Precalentar el horno a 110ºC. Preparar una bandeja de horno con papel para hornear. Puedes usar un plato de 15 cm de diámetro para marcar el tamaño de la pavlova en el papel para guiarte cuando pongas el merengue. Invertir el papel para que el lápiz quede hacia abajo.
Procesar el azúcar granulada hasta que quede muy finita (parecida al azúcar flor/impalpable), para que se disuelva con mayor facilidad. No usamos azúcar flor porque tiene maicena añadida, y queremos controlar la cantidad de maicena que agregamos.
Agregar a un bowl grande muy limpio y seco (sin rastros de grasa), las claras de huevo (no deben tener rastro de yema) y una pizca de sal. Con una batidora eléctrica, batir a velocidad media, y una vez que las claras estén medianamente firmes, comenzar a agregar muy lentamente el azúcar, de a 1 cucharada a la vez. Una vez añadida toda, subir la velocidad a media-alta y batir por 5 minutos, o hasta que el azúcar se haya disuelto completamente (pellizcar con las yemas de los dedos para ver si siguen habiendo cristales de azúcar sin disolver).
Detener la batidora, agregar el vinagre o limón, la vainilla y maicena (con un colador), e incorporar con una espátula de silicona, con movimientos envolventes suaves.
Con la espátula de silicona, poner merengue sobre el papel de hornear. Puedes pegar el papel a la bandeja con un poco de merengue en las esquinas. Ir poniendo el merengue hacia arriba, queremos formar una especia de domo. Una vez agregado todo, con una espátula plana ir dándole forma al domo. Luego con la misma espátula hacer marcas en diagonal hacia arriba para que quede como un remolino (a mí me gusta este diseño, pero puedes hacer otro).
Con el dorso de una cuchara, crear una hendidura en el centro de la pavlova.
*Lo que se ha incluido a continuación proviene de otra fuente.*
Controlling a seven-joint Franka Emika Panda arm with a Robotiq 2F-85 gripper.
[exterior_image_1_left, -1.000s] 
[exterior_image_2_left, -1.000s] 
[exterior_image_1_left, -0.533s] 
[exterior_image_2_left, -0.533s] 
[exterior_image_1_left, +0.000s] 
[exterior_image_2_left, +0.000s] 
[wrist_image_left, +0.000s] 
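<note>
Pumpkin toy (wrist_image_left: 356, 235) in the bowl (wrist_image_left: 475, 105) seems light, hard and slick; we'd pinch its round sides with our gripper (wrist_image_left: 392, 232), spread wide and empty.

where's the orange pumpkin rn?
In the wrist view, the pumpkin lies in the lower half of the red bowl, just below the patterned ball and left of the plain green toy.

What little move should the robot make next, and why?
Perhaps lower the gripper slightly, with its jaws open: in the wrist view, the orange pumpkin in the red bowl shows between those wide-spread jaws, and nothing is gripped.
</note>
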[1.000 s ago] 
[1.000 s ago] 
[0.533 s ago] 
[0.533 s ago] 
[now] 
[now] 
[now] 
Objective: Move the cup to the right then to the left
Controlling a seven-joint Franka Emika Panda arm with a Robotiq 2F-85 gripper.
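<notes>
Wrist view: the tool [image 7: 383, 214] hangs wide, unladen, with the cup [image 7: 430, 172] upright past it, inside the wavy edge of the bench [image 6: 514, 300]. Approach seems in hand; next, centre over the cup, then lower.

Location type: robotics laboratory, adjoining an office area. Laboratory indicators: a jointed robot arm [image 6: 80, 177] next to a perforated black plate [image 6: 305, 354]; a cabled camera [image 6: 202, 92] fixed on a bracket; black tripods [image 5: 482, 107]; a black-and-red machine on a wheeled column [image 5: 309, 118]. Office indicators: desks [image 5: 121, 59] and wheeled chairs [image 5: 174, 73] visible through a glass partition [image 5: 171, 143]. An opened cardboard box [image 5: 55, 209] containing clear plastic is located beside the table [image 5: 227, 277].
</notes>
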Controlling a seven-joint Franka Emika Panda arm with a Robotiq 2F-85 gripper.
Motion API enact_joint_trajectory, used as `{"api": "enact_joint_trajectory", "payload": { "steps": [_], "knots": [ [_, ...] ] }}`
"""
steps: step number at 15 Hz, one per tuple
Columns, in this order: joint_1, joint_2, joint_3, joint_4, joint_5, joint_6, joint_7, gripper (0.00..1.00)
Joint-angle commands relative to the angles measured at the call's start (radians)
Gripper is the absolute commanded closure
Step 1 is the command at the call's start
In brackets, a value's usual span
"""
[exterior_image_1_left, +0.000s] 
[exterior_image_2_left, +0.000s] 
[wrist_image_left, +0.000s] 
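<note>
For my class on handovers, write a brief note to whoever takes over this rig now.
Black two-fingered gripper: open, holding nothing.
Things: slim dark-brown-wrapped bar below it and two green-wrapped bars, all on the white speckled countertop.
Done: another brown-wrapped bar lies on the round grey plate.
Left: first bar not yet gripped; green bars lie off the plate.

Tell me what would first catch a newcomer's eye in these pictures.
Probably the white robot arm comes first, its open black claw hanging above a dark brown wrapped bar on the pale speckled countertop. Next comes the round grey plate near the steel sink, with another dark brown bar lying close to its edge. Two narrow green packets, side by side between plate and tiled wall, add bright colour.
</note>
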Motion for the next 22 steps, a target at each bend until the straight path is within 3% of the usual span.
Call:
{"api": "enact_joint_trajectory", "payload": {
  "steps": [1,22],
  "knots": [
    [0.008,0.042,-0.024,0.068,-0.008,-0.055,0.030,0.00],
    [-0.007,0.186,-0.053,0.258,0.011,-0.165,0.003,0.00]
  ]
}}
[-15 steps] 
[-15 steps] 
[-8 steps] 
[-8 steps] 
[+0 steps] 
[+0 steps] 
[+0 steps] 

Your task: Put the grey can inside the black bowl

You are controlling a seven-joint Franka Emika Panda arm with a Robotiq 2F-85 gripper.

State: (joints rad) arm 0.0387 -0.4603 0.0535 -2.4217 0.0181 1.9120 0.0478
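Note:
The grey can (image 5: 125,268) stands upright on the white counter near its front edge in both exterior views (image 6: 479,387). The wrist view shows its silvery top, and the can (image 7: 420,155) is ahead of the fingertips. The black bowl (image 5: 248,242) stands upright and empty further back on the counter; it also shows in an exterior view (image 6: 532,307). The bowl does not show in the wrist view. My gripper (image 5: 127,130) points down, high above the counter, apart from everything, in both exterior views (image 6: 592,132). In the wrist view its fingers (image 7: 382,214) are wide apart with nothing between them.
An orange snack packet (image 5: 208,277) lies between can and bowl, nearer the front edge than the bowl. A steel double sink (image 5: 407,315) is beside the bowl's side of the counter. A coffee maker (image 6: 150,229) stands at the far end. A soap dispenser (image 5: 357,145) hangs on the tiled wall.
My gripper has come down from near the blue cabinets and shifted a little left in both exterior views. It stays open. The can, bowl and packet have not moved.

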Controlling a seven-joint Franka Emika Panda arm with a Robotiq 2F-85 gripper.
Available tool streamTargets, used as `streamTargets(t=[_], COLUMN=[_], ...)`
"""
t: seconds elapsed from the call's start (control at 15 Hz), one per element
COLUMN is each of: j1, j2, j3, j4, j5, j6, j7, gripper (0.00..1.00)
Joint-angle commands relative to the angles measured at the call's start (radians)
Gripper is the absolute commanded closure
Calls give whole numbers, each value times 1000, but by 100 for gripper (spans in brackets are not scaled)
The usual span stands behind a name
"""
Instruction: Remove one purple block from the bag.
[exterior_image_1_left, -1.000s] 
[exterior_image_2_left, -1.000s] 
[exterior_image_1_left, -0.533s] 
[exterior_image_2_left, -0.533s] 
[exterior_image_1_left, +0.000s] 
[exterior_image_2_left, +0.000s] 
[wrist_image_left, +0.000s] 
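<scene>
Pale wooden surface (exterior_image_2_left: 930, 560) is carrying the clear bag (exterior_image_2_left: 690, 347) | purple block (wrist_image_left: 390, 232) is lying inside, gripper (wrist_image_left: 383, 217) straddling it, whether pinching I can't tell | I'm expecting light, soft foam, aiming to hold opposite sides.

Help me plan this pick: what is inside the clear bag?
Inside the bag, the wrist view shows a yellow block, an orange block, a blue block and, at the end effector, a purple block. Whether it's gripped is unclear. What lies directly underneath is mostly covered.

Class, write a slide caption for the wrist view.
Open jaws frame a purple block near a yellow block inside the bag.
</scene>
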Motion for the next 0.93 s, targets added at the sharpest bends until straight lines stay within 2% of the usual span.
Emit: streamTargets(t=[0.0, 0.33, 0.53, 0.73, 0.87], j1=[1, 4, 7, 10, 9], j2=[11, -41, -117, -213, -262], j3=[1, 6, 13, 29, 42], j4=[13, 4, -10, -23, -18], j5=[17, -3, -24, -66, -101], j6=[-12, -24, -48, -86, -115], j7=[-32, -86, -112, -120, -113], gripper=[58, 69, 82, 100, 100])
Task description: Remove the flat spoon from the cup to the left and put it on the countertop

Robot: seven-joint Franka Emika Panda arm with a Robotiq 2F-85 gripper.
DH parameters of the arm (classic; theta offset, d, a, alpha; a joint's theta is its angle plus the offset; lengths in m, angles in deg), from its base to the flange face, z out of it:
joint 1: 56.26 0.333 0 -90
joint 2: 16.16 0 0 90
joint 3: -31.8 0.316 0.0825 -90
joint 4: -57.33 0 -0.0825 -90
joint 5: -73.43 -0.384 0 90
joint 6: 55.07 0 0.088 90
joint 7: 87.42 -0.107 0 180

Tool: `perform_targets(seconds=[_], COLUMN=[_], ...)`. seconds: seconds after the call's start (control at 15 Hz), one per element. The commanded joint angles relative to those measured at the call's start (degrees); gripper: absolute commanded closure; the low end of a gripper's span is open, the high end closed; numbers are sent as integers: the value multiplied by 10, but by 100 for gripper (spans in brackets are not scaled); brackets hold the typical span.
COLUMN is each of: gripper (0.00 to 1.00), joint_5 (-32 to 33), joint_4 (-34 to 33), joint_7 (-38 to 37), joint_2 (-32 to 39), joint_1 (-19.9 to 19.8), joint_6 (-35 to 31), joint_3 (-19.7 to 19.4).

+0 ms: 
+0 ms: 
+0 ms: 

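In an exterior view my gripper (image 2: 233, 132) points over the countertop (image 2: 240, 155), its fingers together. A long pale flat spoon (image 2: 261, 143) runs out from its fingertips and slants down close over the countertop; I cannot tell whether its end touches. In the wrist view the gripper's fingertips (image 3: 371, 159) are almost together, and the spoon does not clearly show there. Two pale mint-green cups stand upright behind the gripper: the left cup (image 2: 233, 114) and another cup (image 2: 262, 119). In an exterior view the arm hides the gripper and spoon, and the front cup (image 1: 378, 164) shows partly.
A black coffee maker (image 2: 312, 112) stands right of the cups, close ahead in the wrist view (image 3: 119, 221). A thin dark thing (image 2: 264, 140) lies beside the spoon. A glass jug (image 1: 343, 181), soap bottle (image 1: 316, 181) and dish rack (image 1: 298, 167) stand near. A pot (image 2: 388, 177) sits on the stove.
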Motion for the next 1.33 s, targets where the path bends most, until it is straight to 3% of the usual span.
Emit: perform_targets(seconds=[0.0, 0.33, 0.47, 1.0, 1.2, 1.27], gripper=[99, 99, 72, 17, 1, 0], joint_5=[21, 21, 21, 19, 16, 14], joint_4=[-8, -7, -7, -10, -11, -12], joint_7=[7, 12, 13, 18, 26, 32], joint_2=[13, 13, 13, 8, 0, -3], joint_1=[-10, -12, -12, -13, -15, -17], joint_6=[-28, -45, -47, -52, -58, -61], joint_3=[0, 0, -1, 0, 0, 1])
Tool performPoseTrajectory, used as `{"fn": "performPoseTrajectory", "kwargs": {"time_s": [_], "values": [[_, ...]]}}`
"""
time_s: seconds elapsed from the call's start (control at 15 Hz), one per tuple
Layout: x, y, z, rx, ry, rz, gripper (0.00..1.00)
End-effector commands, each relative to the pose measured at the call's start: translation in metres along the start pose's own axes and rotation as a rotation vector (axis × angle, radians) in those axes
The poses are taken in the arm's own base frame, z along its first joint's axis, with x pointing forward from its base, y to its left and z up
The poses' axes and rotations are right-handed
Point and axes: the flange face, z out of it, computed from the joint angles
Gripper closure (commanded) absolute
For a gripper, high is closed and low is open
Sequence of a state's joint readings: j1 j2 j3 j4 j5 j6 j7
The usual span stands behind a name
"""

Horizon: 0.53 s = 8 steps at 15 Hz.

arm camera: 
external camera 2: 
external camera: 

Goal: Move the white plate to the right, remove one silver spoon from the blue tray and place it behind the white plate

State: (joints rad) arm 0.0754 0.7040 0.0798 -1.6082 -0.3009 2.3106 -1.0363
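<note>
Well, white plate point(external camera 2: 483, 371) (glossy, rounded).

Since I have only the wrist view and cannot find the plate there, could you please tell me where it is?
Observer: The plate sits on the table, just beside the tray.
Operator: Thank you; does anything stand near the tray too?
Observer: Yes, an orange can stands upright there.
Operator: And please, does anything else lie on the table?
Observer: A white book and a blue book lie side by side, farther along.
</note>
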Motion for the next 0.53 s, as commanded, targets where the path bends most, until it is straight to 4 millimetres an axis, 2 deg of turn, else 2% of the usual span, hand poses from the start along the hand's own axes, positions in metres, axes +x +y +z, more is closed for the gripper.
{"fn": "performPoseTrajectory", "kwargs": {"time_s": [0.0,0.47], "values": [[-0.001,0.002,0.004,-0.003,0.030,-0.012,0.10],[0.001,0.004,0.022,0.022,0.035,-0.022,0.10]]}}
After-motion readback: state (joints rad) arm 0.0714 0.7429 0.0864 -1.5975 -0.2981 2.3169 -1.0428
La idea es que el centro esté un poco hundido.
Introducir la pavlova en el horno y bajar la temperatura a 100ºC. Hornar por 1 ½ horas, sin abrir la puerta del horno. Una vez pasado ese tiempo, apagar el horno y dejar enfriar completamente el merengue dentro del horno (sin abrir nunca la puerta, para no generar diferencias de temperatura) durante toda la noche, o por al menos 3-4 horas.
Cuando ya esté frío, traspasar al plato donde se va a servir. Con un cuchillo bien filudo, cortar la parte de arriba de la pavlova (el centro redondo), y quitar esa “tapa”. Por dentro será casi hueco, salvo por un merengue muy suave como marshmallow que hay abajo.